**Directions**
In the material below, how many lines contain the word "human"? The reply must be that number alone.

**Dataset records**
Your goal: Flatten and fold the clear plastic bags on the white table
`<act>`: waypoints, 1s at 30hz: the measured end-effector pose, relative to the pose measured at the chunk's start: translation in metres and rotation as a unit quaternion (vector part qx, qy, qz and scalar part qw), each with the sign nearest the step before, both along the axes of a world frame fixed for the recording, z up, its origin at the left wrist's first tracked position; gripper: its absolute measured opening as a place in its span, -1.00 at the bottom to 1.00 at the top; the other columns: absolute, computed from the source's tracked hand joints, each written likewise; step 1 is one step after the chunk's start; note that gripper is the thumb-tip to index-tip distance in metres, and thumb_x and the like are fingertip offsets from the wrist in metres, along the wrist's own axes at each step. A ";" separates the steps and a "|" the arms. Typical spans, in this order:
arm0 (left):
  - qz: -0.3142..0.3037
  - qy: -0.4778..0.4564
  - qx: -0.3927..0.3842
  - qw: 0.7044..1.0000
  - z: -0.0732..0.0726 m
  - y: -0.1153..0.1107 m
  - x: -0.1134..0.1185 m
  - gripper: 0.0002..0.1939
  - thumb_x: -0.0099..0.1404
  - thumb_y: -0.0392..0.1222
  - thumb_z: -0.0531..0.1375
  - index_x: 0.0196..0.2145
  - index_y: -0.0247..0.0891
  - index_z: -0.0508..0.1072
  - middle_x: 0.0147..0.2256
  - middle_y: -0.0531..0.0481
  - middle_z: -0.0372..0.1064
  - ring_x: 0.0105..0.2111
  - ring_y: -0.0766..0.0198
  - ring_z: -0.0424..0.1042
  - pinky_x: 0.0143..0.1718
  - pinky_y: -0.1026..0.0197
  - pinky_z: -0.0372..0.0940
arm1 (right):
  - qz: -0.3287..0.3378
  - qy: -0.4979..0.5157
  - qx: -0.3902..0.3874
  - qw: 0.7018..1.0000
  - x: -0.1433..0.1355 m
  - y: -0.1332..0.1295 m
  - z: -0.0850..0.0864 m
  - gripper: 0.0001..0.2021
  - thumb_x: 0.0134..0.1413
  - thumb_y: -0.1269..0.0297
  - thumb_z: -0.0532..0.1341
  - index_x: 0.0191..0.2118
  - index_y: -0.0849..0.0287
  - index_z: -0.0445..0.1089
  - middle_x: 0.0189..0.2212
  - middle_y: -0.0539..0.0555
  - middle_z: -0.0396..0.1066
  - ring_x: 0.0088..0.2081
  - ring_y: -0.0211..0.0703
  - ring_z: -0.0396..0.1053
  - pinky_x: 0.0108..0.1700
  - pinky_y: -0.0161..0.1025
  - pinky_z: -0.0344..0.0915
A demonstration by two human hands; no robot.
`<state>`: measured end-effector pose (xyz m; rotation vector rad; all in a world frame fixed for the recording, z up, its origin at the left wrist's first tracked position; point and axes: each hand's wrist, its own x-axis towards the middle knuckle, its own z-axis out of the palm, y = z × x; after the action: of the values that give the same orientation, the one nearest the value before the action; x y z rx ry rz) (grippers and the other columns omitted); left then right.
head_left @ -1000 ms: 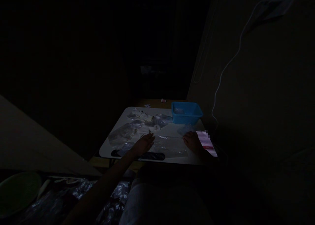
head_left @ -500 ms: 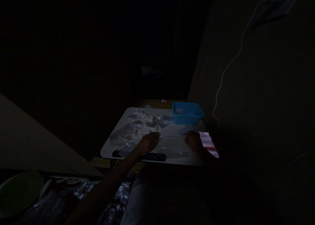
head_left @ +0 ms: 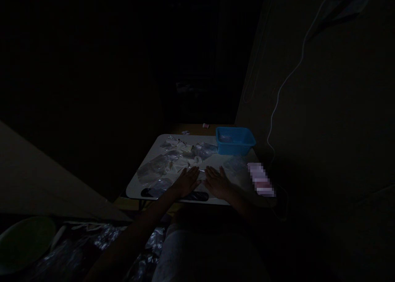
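Observation:
Side by side near the front of a small white table [head_left: 148,160], both my hands lie palm down with fingers stretched out. My left hand [head_left: 187,182] rests just left of the middle, and my right hand [head_left: 217,182] just right of it, thumbs close together. Beneath and between them shows a bit of clear plastic [head_left: 202,170]; most of it is covered by the hands. Crumpled clear plastic bags [head_left: 154,167] and pale scraps [head_left: 182,163] spread to the left and beyond my left hand. Dim light hides finer detail.
A blue plastic basket [head_left: 235,150] stands at the table's back right corner. A lit phone-like screen [head_left: 261,180] lies at the right edge. From the right wall hangs a white cable [head_left: 277,97]. Lower left are a green round tub [head_left: 27,243] and shiny plastic [head_left: 106,236].
My right hand has moved left from near the lit screen to beside my left hand, its fingers now flattened out. My left hand has barely shifted.

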<state>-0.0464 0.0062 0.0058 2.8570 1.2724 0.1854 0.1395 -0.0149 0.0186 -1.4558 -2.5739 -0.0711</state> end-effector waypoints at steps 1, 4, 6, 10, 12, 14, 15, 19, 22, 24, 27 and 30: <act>0.002 0.002 0.000 1.000 0.000 0.000 -0.001 -0.51 0.33 -0.06 -0.21 0.12 -0.37 0.01 0.15 -0.24 -0.12 0.15 0.09 -0.16 0.05 -0.11 -0.16 | -0.002 -0.002 -0.006 1.000 0.000 0.000 -0.001 -0.47 0.16 0.08 -0.29 0.11 0.27 0.04 0.13 0.20 0.00 0.16 -0.05 -0.11 0.12 0.14 -0.35; 0.009 -0.006 0.002 1.000 0.001 0.001 -0.002 -0.52 0.33 -0.05 -0.20 0.11 -0.35 0.04 0.14 -0.23 -0.08 0.15 0.09 -0.15 0.04 -0.11 -0.14 | -0.013 -0.006 -0.017 1.000 0.003 -0.001 -0.004 -0.48 0.16 0.08 -0.28 0.12 0.25 0.03 0.13 0.19 -0.01 0.16 -0.04 -0.12 0.12 0.17 -0.36; 0.013 -0.011 0.002 1.000 0.001 0.001 -0.003 -0.52 0.32 -0.04 -0.20 0.11 -0.34 0.05 0.14 -0.23 -0.06 0.15 0.09 -0.14 0.04 -0.11 -0.12 | -0.019 -0.007 -0.017 1.000 0.008 -0.002 -0.004 -0.48 0.16 0.08 -0.27 0.11 0.25 0.04 0.13 0.20 -0.01 0.16 -0.03 -0.12 0.11 0.18 -0.37; 0.027 -0.014 0.011 0.999 0.000 0.001 -0.005 -0.52 0.32 -0.03 -0.18 0.11 -0.33 0.06 0.14 -0.24 -0.08 0.15 0.07 -0.15 0.03 -0.11 -0.11 | -0.026 -0.005 -0.009 1.000 0.025 -0.005 -0.003 -0.50 0.17 0.11 -0.26 0.10 0.27 0.05 0.13 0.22 -0.01 0.16 -0.05 -0.11 0.11 0.18 -0.36; 0.032 -0.015 0.015 0.999 -0.002 0.002 -0.007 -0.52 0.32 -0.03 -0.17 0.11 -0.32 0.06 0.14 -0.23 -0.07 0.15 0.07 -0.15 0.04 -0.10 -0.12 | -0.042 -0.006 -0.010 0.999 0.036 -0.006 -0.004 -0.51 0.16 0.12 -0.26 0.11 0.27 0.04 0.13 0.23 0.00 0.15 -0.05 -0.09 0.11 0.18 -0.33; 0.033 -0.017 0.018 0.999 -0.003 0.002 -0.009 -0.53 0.32 -0.03 -0.17 0.10 -0.32 0.07 0.14 -0.23 -0.07 0.15 0.06 -0.16 0.04 -0.10 -0.12 | -0.061 -0.009 -0.013 0.998 0.047 -0.008 -0.004 -0.51 0.16 0.13 -0.23 0.11 0.28 0.05 0.12 0.23 0.01 0.14 -0.04 -0.06 0.10 0.18 -0.29; 0.033 -0.020 0.018 0.999 -0.004 0.002 -0.010 -0.53 0.31 -0.04 -0.16 0.10 -0.31 0.07 0.14 -0.22 -0.06 0.15 0.06 -0.17 0.04 -0.09 -0.12 | -0.067 -0.010 -0.013 0.998 0.053 -0.008 -0.003 -0.52 0.16 0.13 -0.22 0.10 0.28 0.05 0.11 0.24 0.02 0.14 -0.03 -0.05 0.10 0.18 -0.28; 0.026 -0.045 0.013 0.999 0.001 0.002 -0.011 -0.55 0.31 -0.04 -0.16 0.10 -0.23 0.07 0.15 -0.15 -0.07 0.15 0.09 -0.16 0.04 -0.05 -0.10 | -0.081 -0.013 0.004 0.997 0.070 -0.005 0.004 -0.58 0.13 0.19 -0.13 0.05 0.26 0.14 0.05 0.23 0.15 0.09 -0.02 0.05 0.10 0.17 -0.28; 0.020 -0.088 0.012 0.996 0.009 0.003 -0.013 -0.57 0.32 -0.09 -0.16 0.13 -0.17 0.01 0.16 -0.10 -0.09 0.14 0.13 -0.12 0.04 0.01 -0.04 | -0.076 -0.005 0.011 0.997 0.075 0.002 0.011 -0.63 0.10 0.28 -0.09 0.02 0.21 0.18 0.03 0.18 0.20 0.08 -0.06 0.08 0.09 0.13 -0.23; 0.037 -0.138 0.025 0.989 0.014 0.004 -0.016 -0.56 0.31 -0.15 -0.16 0.13 -0.24 0.00 0.14 -0.14 -0.06 0.12 0.13 -0.07 0.04 0.03 -0.02 | -0.040 0.002 -0.002 0.999 0.072 0.007 0.012 -0.64 0.10 0.32 -0.09 0.02 0.16 0.18 0.05 0.14 0.17 0.09 -0.12 0.05 0.09 0.06 -0.17; 0.083 -0.206 0.050 0.974 0.016 0.000 -0.026 -0.57 0.27 -0.21 -0.15 0.07 -0.39 0.11 0.06 -0.24 0.07 0.06 0.10 0.05 0.03 0.03 0.02 | 0.023 0.000 -0.020 1.000 0.065 0.010 0.006 -0.65 0.11 0.31 -0.10 0.01 0.10 0.19 0.07 0.09 0.14 0.11 -0.16 0.01 0.08 0.02 -0.14; 0.098 -0.230 0.050 0.967 0.014 -0.016 -0.037 -0.62 0.21 -0.26 -0.12 -0.05 -0.41 0.24 -0.08 -0.24 0.23 -0.06 0.09 0.19 -0.03 0.02 0.11 | 0.025 -0.009 -0.008 1.000 0.062 0.008 -0.001 -0.67 0.13 0.27 -0.10 -0.02 0.09 0.22 0.08 0.08 0.13 0.12 -0.13 -0.01 0.08 0.06 -0.17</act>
<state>-0.0831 -0.0099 0.0194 2.5288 1.4601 0.8783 0.2015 -0.0073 0.0176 -1.4014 -2.6304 -0.0575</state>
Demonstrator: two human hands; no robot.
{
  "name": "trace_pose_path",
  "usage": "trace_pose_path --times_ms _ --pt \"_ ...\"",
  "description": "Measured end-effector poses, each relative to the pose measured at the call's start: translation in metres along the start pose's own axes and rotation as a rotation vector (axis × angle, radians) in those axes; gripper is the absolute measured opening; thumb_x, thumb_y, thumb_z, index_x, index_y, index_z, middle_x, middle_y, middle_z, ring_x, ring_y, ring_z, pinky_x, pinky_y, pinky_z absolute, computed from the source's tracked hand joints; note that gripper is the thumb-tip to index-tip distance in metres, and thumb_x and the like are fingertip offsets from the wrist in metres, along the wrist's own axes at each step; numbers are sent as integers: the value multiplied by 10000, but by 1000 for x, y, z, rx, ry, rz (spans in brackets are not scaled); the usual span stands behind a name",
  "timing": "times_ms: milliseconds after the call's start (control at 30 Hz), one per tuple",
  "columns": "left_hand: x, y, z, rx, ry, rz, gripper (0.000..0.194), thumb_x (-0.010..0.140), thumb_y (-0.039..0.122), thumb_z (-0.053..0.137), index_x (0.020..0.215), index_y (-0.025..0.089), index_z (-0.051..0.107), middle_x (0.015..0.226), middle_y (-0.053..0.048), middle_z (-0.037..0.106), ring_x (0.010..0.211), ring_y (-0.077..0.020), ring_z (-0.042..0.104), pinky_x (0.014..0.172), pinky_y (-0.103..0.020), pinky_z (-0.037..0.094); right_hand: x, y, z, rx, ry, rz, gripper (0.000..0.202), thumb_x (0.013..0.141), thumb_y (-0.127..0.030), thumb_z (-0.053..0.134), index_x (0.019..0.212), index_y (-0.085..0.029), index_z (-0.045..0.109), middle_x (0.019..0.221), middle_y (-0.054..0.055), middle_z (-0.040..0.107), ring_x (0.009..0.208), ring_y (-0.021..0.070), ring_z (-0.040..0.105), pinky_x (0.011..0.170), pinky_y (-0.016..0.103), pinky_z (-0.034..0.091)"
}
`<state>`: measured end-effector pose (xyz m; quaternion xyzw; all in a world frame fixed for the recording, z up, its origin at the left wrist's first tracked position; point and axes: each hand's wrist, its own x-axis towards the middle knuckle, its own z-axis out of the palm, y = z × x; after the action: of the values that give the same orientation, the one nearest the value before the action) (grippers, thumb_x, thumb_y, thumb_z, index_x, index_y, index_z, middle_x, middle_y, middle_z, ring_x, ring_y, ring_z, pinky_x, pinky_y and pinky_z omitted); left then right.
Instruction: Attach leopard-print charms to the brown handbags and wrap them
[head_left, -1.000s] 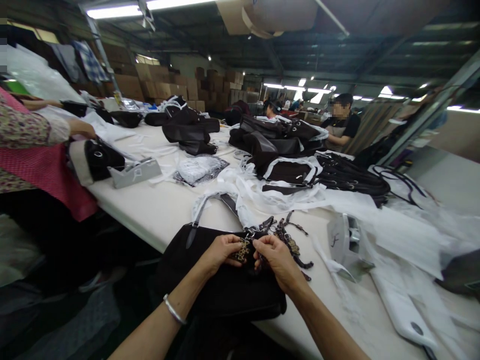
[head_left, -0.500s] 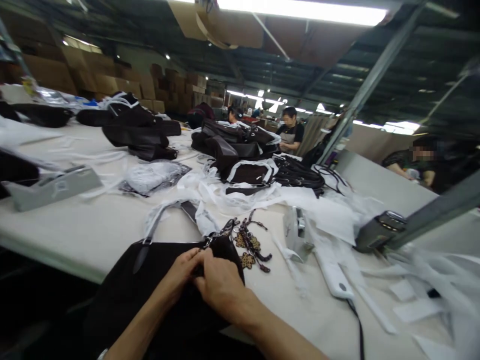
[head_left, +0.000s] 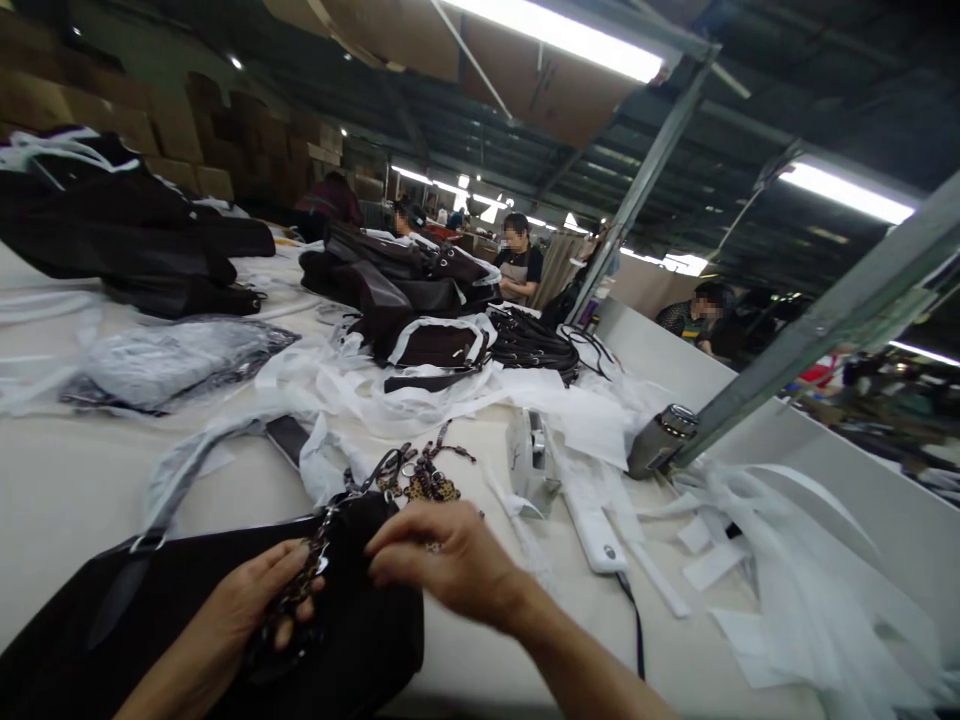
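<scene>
A dark handbag [head_left: 367, 640] lies before me, its handle [head_left: 180, 480] partly wrapped in white tissue. My left hand [head_left: 259, 600] is closed around a leopard-patterned bag charm [head_left: 300, 580], which hangs by a chain from the bag's top right corner. Just right of that corner is my right hand [head_left: 457, 565], fingers loosely curved, thumb a little apart, and nothing visible in them. More leopard-print charms [head_left: 431, 480] with dark cords lie on the table behind my right hand, which partly hides them.
Dark bags [head_left: 405, 280] are piled at the back. A plastic-wrapped bundle [head_left: 180, 360] lies left. To the right are a white corded device [head_left: 592, 530], a grey box-like holder [head_left: 534, 460], a flask [head_left: 664, 440] and white wrapping strips [head_left: 802, 570]. A co-worker [head_left: 517, 260] stands farther off.
My hands were together at the bag's top corner and have separated. The left now holds the charm lower down; the right has drawn off to the right. The view has swung right.
</scene>
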<state>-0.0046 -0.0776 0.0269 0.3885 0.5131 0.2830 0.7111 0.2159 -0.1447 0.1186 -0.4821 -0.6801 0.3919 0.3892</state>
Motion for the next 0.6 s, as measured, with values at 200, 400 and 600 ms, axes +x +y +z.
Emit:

**Answer box**
2